A particular and fascinating moment occurred in 1951, when they disagreed about the approach to Iran. Churchill, always seized with the “great game” in Central Asia dating back to his days in Afghanistan as a junior officer, was anxious to intervene. Ike, always more prudent, urged negotiations. In the background, both nations were maneuvering independently. The echoes of today are striking, albeit with the national roles reversed.
Especially enjoyable are the contrasting personal gifts of the two leaders. Ike is framed as the consummate “calm strategist,” fitting an officer who spent his long, formative Army career on the staff of more senior leaders like General Douglas MacArthur. Ike never saw combat himself (something he bitterly regretted) but had an eye for putting together diverse coalitions and above all managing the complex logistics that actually win wars. Churchill, an impulsive man of action who had seen plenty of “active service” in his youth, thrived on sudden waves of energy that occasionally crested over subordinates and peers alike. Even their style as oil painters reflected their differing approaches, with Churchill flamboyant and exuberant in his use of color, Ike more controlled and subdued. Neither was especially talented in the genre, but both found deep release in the hobby.
The book is at once scholarly and gossipy, providing a bouncy, anecdote-filled style of prose that propels the reader briskly along the momentous events of the war and resultant Cold War. From the moment the book opens in 1942 with Ike’s arrival in England, we see the ability of Churchill to persuade both Ike (his local tactical partner) and FDR (his strategic backer in Washington). By 1944, with the leadership role afforded the US by simple virtue of its overwhelming war machine, utterly surpassing the UK, it is Ike who gradually becomes the more dominant actor in the duo.
Churchill, as usual, emerges as the more charming, occasionally intoxicated, and mercurial figure, while Ike is accurately portrayed as a calculating figure of steely mien effectively cloaked in a deceiving blanket of midwestern charm. Despite his famous grin, Ike had the greater temper of the two, and a will to dominate. As Jordan says of Ike, “When [he] stepped on a friend, he wouldn’t lift his boot until he got what he wanted.”

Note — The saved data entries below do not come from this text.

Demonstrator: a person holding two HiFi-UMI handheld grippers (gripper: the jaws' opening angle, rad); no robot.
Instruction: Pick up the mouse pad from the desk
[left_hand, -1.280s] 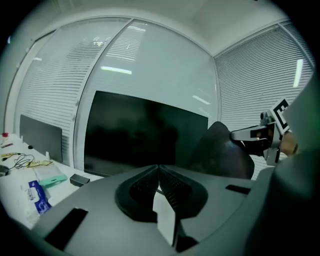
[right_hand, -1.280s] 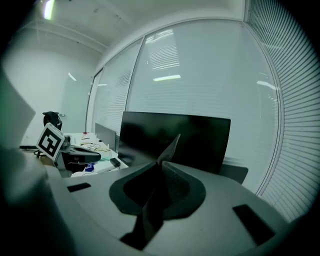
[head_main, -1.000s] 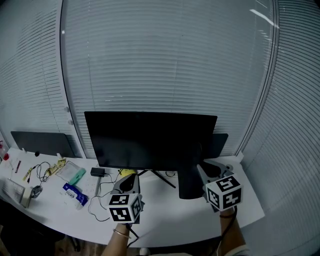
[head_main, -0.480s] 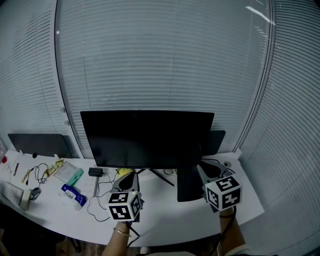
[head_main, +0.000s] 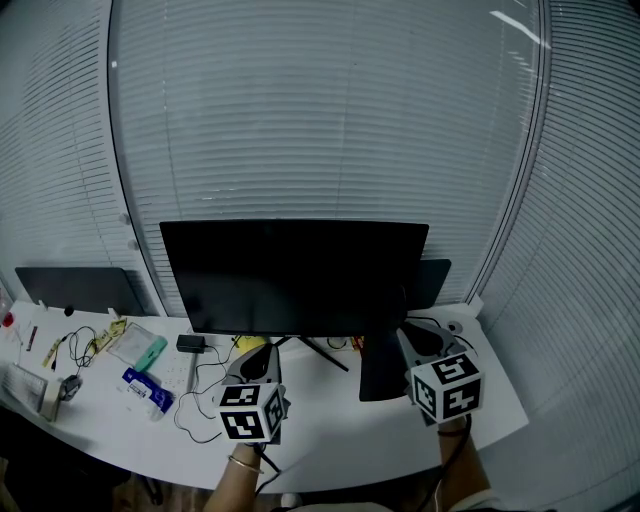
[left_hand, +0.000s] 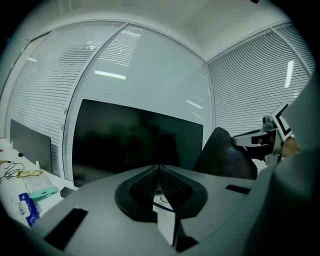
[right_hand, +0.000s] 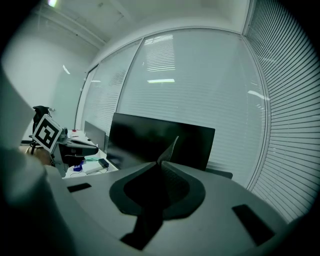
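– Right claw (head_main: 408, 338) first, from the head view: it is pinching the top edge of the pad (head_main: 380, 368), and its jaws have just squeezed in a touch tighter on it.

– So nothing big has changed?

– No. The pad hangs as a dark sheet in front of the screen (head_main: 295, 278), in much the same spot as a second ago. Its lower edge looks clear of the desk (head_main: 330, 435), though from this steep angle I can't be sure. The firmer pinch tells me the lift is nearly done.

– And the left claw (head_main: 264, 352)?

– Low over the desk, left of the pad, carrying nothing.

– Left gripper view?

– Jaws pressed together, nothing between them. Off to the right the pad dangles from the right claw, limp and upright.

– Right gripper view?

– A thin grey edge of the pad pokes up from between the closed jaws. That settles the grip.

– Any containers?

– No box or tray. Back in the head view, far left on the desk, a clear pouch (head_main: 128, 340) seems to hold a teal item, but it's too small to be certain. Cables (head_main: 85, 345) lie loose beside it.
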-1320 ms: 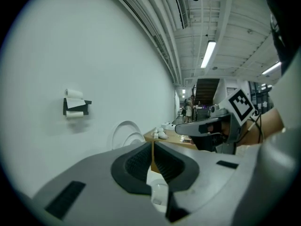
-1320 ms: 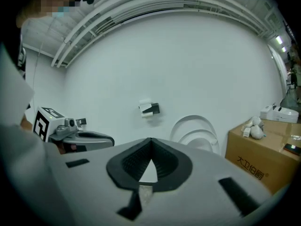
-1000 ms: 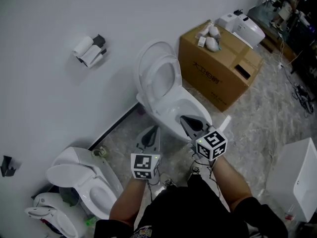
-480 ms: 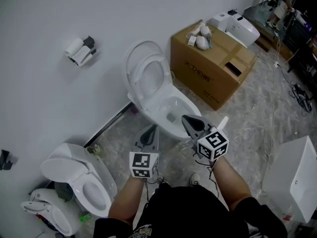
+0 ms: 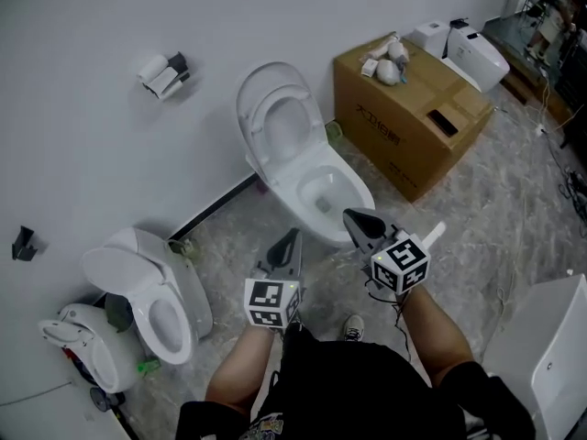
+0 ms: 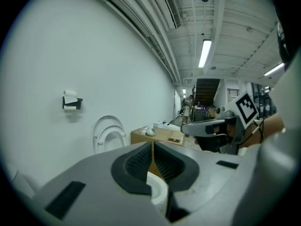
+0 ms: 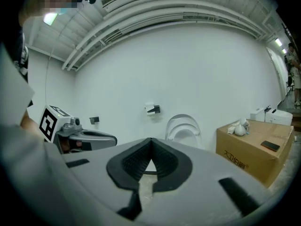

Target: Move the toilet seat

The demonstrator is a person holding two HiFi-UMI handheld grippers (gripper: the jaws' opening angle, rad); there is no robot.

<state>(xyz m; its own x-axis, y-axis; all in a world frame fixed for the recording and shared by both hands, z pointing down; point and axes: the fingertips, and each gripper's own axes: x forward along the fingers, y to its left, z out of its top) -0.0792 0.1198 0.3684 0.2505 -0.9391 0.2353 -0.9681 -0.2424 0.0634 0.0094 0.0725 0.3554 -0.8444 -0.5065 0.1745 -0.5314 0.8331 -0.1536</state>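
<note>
Ahead of my two grippers, just past tips: white ceramic toilet [image 5: 353, 189], bowl open. White oval plastic toilet seat [image 5: 264, 137] stands raised, leaning back on lid against wall, well beyond both tips, untouched. My left gripper [image 5: 294, 236]: jaws together, nothing between pads. My right gripper [image 5: 350, 215]: jaws closed too, empty, tip near bowl's front rim in head view. Right of right gripper: big brown cardboard box [image 5: 413, 117]. Left of left gripper: second white toilet [image 5: 151, 305] on floor. I hold both grippers side by side, apart.
</note>
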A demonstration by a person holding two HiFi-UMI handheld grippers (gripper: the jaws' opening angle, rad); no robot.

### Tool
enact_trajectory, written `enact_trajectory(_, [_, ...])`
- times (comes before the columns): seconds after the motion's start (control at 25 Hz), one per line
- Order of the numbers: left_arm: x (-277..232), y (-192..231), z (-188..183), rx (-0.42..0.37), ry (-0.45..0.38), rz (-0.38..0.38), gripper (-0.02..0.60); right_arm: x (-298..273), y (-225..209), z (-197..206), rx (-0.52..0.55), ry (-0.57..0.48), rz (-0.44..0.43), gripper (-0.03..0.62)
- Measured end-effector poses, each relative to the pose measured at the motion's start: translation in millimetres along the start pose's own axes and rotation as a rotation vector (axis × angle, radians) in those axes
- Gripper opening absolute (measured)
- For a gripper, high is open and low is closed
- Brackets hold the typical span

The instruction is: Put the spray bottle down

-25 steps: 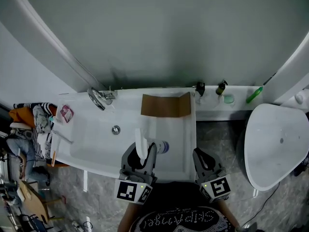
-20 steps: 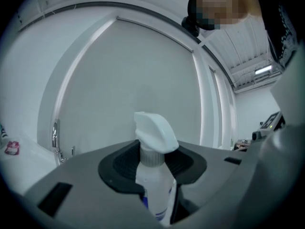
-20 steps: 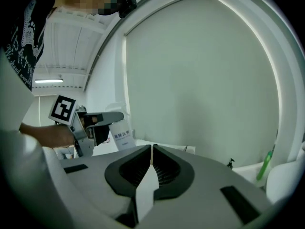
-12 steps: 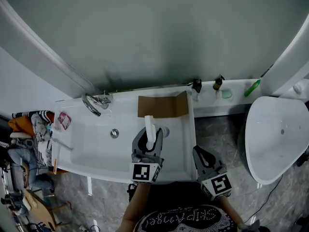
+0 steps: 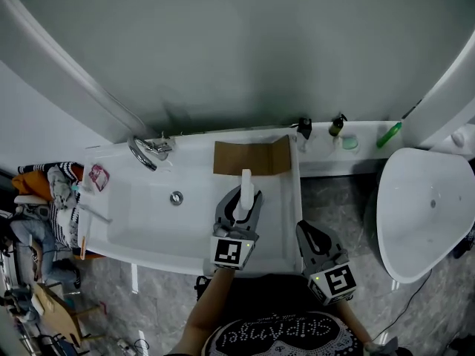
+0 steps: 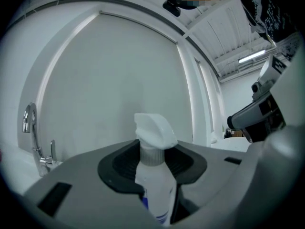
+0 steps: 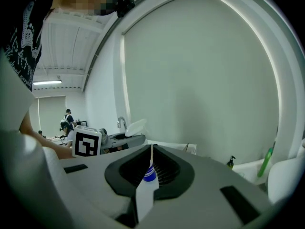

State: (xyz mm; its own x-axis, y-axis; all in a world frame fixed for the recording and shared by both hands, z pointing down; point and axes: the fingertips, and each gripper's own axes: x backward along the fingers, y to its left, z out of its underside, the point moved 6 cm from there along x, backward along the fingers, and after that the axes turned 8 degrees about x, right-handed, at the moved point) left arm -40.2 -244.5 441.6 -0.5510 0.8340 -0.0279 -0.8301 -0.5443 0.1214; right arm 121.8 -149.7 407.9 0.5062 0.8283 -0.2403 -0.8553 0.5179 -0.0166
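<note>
A white spray bottle (image 5: 246,186) with a blue label stands upright between the jaws of my left gripper (image 5: 241,200), which is shut on its body. It hangs over the flat right part of the white sink (image 5: 148,221), in front of the brown cardboard (image 5: 251,158). In the left gripper view the bottle's trigger head (image 6: 153,132) rises above the gripper (image 6: 155,175). My right gripper (image 5: 310,237) hovers at the sink's front right corner. Its own view shows the gripper (image 7: 148,175) shut on a thin white piece with a blue band (image 7: 146,190).
A chrome faucet (image 5: 145,153) and a drain (image 5: 177,197) are in the sink's left half. Two small pump bottles (image 5: 303,129) and a green item (image 5: 389,134) sit on the back ledge. A white toilet (image 5: 427,213) stands at the right. Clothes lie at the far left.
My left gripper has carried the spray bottle right and farther over the sink, and the bottle has come from tilted to upright. The right gripper has not moved.
</note>
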Motion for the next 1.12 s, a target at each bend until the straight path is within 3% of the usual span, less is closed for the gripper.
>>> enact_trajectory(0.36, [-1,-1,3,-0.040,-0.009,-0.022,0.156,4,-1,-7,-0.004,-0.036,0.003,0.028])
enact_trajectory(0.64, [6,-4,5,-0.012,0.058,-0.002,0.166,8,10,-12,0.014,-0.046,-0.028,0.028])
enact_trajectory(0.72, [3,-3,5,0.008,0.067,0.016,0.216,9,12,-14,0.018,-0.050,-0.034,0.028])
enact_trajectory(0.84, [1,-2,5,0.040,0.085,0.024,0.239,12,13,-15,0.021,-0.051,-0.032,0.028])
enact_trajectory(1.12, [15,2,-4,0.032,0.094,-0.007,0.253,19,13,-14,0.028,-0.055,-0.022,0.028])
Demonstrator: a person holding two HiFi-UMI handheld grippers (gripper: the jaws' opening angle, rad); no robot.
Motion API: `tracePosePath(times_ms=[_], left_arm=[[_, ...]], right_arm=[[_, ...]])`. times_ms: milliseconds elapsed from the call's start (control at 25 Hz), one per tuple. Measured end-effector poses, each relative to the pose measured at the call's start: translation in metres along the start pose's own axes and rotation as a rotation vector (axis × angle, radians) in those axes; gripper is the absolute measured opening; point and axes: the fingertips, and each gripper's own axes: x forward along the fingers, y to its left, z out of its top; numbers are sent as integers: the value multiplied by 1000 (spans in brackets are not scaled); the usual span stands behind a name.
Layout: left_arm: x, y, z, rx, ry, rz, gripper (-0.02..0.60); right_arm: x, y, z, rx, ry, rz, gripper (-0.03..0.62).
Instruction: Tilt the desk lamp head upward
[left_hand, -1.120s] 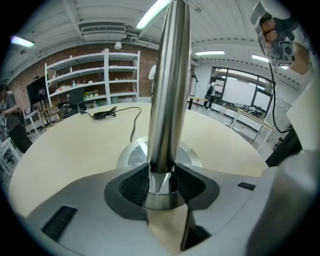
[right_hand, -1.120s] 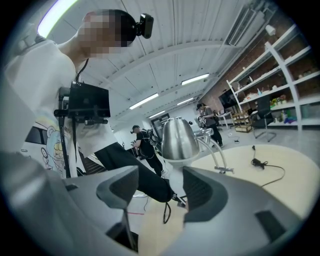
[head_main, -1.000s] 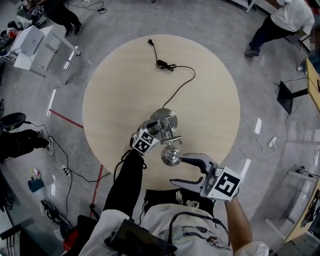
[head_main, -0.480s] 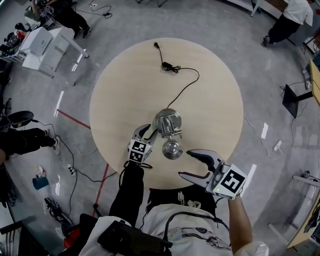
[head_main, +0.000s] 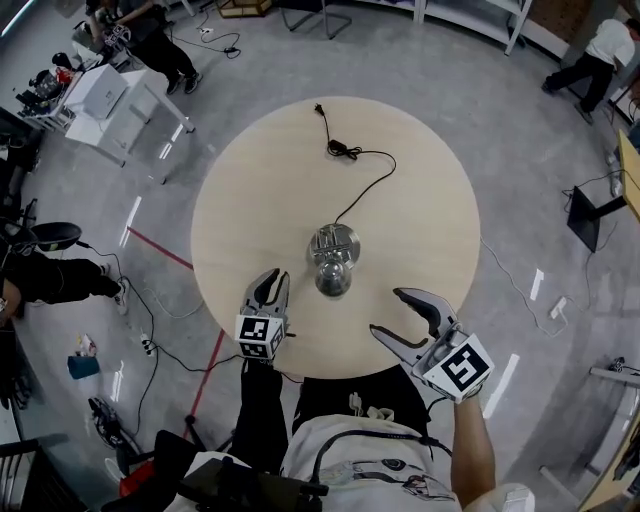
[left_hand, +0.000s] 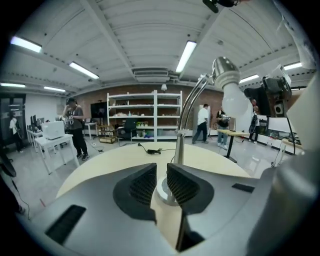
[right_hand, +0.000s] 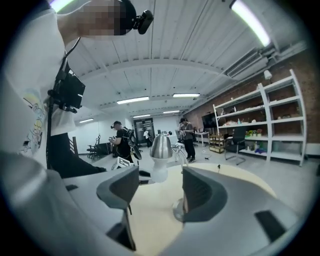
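The desk lamp (head_main: 332, 262) stood near the middle of the round counter (head_main: 240, 180), its head (left_hand: 225, 69) pointing bulb-down. The left claw (head_main: 268, 275) hung just off its near-left side, jaws closing on nothing, and the right claw (head_main: 390, 312) waited further off to the near-right, spread wide and empty. Pushing the slick chrome head up with the base (head_main: 334, 243) unbraced would likely slide or topple the lamp, or the pads might skid onto the bulb (right_hand: 158, 169); no container showed on the counter.
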Motion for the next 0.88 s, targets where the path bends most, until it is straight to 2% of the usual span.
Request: tracePosePath(times_ms=[160, 320, 480, 640, 760, 880], left_arm=[[-36, -2, 26, 8, -63, 40, 3], [-69, -6, 55, -13, -133, 61, 3], [-99, -8, 84, -17, -206, 65, 3], [-123, -18, 101, 20, -235, 34, 3], [-139, -28, 109, -6, -232, 21, 3], [-146, -42, 121, -11, -262, -16, 3]], right_arm=[[-10, 4, 9, -26, -33, -76, 208], [-21, 13, 18, -30, -74, -176, 123], [-24, 29, 28, -24, -124, -264, 5], [-22, 55, 35, -14, -149, -338, 5], [-24, 71, 37, -12, -147, -415, 5], [-28, 81, 38, -3, -171, -463, 5]])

As a former Supreme Allied Commander of NATO (I was 16th in the line stretching forward from Ike’s time as the inaugural SACEUR) and a long-time Churchill aficionado, I thought I had more than covered the detailed terrain of their lives in my reading and study. And there are other wonderful individual books about (and by) both of them. For example, Churchill’s brilliant early biography, “My Early Years: A Roving Commission” and Ike’s beautifully written “Crusade in Europe” are mandatory reads – I’m lucky to have signed first editions of both. But in producing a joint biography that frames these two unique and striking individuals, Jonathan Jordan has written a masterpiece.
As today’s disagreements between the US and UK are exacerbated in the turbulent age of Trump – to include President Trump’s petulant threats to withdraw from NATO in anger over Europe’s decision to decline participating in strikes in Iran or later, to not rush in with minesweeping assistance – it is somehow comforting to think back to this golden age of Anglo-American cooperation. Somewhere in the great foreign policy lounge in the sky, I can easily picture Ike and Winston having a whiskey together and bemoaning the divisions of the moment. Cheers, gentlemen – we miss you both.